The Early Christian Church - Vol. 1

By Philip Carrington | Go to book overview

CHAPTER 9
PAUL IN ROME

The emperor Nero, p. 166. Paul in Rome, A.D. 59- 61), p. 170. Paul's staff and correspondence, p. 171. Philemon and Onesimus, p. 172. The Epistle to the Colossians, p. 173. The Colossian 'heresy', p. 173. Christianity as a world-religion, p. 175. The Epistle to the Ephesians, p. 177. The church in the world, p. 179. The Epistle to the Philippians, p. 180. Bishops and deacons, p. 181. The date of the Acts, p. 182. The release of Paul, p. 184.


THE EMPEROR NERO

The story of the Roman empire in the first half of the first century lends colour to the constant refrain of the Jewish apocalypses that everything was gradually getting worse. The excellent system of administration inaugurated by Augustus was preserved by his successor Tiberius; but the funds which had been accumulated by his frugality were wasted by the extravagance of Caligula. The reorganization of the imperial civil service under Claudius and the careful economy of his management left the administration in a good condition, but it suffered severely under Nero.

Claudius had married a widow named Agrippina with a boy of seven named Nero, who was soon married to his daughter Octavia.

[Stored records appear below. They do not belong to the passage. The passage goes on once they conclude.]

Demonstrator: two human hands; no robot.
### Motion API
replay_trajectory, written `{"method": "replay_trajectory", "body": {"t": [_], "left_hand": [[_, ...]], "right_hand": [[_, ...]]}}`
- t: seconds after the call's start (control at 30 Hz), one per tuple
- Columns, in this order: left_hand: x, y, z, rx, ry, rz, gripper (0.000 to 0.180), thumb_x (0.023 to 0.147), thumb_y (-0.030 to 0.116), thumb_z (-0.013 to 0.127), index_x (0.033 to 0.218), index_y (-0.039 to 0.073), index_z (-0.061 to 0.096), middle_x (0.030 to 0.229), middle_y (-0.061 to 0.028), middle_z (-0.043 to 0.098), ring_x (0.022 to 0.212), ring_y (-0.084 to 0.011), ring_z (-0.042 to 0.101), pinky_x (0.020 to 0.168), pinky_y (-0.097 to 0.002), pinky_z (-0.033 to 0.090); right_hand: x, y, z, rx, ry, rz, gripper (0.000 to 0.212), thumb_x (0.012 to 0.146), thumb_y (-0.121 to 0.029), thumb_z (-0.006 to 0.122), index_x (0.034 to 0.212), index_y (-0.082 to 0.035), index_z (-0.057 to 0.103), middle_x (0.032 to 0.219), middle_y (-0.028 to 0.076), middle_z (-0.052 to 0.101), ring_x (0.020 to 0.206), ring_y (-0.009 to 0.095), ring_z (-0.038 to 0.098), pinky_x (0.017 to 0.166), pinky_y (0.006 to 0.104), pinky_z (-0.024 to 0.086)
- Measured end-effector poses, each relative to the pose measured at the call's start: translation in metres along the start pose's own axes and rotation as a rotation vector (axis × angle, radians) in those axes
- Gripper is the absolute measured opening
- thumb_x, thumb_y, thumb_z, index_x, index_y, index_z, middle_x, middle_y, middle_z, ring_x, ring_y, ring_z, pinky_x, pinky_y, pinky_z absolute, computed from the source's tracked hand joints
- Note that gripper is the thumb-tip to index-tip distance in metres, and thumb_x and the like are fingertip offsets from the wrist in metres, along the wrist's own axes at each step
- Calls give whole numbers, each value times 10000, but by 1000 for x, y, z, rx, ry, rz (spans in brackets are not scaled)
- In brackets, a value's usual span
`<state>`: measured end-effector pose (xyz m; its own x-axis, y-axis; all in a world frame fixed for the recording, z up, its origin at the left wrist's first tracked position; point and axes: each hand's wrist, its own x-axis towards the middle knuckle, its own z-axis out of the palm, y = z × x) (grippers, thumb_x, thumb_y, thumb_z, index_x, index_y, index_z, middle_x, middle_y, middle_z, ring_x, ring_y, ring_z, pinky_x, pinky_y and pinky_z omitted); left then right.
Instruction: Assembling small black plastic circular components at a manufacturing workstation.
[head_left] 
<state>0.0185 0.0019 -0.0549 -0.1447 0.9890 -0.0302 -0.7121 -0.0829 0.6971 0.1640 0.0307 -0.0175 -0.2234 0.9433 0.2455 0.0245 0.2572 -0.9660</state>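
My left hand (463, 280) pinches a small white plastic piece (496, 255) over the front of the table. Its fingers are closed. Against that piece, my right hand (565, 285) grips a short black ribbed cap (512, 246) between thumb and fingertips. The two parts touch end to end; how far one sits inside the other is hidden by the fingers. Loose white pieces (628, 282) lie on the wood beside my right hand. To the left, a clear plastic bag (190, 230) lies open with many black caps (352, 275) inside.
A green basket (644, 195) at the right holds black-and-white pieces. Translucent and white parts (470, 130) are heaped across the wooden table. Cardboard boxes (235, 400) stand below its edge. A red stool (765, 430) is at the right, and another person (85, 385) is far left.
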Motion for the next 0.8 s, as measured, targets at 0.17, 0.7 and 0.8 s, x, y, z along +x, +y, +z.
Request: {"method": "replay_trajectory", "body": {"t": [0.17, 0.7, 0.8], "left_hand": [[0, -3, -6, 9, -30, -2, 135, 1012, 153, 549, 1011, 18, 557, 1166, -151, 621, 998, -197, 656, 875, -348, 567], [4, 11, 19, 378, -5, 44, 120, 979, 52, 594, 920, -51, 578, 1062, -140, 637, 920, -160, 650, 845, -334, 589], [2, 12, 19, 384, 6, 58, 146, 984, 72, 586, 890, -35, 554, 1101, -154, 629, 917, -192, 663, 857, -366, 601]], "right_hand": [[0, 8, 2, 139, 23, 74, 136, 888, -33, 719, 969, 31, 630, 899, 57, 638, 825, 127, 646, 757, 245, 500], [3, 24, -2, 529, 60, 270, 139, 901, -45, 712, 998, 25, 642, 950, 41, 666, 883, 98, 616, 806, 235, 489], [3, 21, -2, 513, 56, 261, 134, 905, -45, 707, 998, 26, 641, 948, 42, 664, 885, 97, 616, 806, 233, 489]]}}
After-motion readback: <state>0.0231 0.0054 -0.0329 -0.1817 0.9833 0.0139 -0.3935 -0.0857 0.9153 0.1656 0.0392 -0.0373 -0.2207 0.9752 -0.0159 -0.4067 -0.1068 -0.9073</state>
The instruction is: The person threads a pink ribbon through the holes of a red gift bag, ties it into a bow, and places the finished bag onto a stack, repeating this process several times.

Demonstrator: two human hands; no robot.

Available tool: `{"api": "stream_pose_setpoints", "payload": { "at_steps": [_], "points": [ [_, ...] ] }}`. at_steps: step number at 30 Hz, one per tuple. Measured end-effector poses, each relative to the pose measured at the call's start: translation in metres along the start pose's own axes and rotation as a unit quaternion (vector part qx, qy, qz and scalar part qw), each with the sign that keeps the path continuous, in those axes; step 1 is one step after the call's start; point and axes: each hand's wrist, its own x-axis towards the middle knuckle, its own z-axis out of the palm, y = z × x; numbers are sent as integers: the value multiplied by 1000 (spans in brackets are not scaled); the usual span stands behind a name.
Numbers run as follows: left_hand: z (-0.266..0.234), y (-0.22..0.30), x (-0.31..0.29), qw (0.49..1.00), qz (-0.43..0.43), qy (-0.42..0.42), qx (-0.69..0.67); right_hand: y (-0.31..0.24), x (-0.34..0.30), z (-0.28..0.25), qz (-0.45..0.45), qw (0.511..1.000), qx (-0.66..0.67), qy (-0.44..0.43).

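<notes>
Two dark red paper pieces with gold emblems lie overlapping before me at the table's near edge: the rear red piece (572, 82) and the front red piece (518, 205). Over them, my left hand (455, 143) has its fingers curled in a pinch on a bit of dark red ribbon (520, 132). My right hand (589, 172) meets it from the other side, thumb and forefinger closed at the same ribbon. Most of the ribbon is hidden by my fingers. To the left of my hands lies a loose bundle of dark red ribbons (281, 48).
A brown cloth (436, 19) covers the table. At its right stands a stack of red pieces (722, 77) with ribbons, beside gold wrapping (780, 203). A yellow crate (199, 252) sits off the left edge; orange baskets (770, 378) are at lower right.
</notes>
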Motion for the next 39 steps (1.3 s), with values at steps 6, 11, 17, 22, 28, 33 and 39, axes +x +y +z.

When Nero was seventeen, Agrippina arranged for Claudius to be poisoned, so that Nero could succeed him as emperor. Britannicus, the son of Claudius, did not long survive, and neither did Octavia.

During the first eight years of Nero's rule, from 54 to 62, the government was administered under the direction of Seneca and Burrhus. Seneca was the brother of the proconsul Gallio who had acquitted Paul at Corinth or at any rate dismissed the charge against him. He was a philosopher of the Stoic persuasion, and believed in a providence which overruled human affairs. He identified the highest promptings of the human heart with the voice of God. He even tried to teach these views to Nero. Burrhus was a soldier of high reputation, in charge of the praetorian cohort, that is to say the military guards attached to the emperor's person. As 'praetorian prefect', he had the supreme jurisdiction over criminal cases, including such as came from a distance.